### [DATA BELOW]
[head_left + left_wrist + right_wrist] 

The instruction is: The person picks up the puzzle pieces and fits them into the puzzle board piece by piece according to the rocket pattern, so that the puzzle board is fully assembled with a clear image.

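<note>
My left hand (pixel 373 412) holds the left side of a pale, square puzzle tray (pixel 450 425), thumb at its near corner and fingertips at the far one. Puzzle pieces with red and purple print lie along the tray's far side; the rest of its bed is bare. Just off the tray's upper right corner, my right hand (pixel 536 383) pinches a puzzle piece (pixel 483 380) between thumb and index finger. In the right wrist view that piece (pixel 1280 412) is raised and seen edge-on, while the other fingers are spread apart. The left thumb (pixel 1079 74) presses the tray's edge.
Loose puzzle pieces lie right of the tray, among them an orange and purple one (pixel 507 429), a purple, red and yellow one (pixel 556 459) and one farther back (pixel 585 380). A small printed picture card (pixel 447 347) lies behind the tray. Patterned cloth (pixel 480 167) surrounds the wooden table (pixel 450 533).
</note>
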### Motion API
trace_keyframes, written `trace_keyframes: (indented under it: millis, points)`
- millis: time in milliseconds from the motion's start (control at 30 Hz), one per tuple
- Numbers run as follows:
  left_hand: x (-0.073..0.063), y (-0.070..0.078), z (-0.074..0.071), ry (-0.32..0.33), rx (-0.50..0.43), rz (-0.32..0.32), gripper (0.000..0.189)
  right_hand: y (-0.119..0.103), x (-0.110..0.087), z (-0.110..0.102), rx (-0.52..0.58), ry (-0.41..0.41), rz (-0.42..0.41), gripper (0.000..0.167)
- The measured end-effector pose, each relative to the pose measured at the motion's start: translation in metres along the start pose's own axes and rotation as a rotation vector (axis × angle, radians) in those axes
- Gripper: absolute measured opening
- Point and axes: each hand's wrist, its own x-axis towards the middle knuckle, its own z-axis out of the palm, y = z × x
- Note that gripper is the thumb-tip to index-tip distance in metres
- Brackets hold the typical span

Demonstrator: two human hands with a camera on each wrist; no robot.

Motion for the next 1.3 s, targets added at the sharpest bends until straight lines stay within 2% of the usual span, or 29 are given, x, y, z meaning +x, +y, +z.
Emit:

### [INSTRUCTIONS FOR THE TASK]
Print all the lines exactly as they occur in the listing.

### [RESULT OF THIS EXERCISE]
[head_left + left_wrist + right_wrist] 

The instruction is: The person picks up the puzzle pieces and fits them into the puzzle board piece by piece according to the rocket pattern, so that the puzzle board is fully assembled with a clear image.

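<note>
My left hand (pixel 373 412) holds the left side of a pale, square puzzle tray (pixel 450 425), thumb at its near corner and fingertips at the far one. Puzzle pieces with red and purple print lie along the tray's far side; the rest of its bed is bare. Just off the tray's upper right corner, my right hand (pixel 536 383) pinches a puzzle piece (pixel 483 380) between thumb and index finger. In the right wrist view that piece (pixel 1280 412) is raised and seen edge-on, while the other fingers are spread apart. The left thumb (pixel 1079 74) presses the tray's edge.
Loose puzzle pieces lie right of the tray, among them an orange and purple one (pixel 507 429), a purple, red and yellow one (pixel 556 459) and one farther back (pixel 585 380). A small printed picture card (pixel 447 347) lies behind the tray. Patterned cloth (pixel 480 167) surrounds the wooden table (pixel 450 533).
</note>
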### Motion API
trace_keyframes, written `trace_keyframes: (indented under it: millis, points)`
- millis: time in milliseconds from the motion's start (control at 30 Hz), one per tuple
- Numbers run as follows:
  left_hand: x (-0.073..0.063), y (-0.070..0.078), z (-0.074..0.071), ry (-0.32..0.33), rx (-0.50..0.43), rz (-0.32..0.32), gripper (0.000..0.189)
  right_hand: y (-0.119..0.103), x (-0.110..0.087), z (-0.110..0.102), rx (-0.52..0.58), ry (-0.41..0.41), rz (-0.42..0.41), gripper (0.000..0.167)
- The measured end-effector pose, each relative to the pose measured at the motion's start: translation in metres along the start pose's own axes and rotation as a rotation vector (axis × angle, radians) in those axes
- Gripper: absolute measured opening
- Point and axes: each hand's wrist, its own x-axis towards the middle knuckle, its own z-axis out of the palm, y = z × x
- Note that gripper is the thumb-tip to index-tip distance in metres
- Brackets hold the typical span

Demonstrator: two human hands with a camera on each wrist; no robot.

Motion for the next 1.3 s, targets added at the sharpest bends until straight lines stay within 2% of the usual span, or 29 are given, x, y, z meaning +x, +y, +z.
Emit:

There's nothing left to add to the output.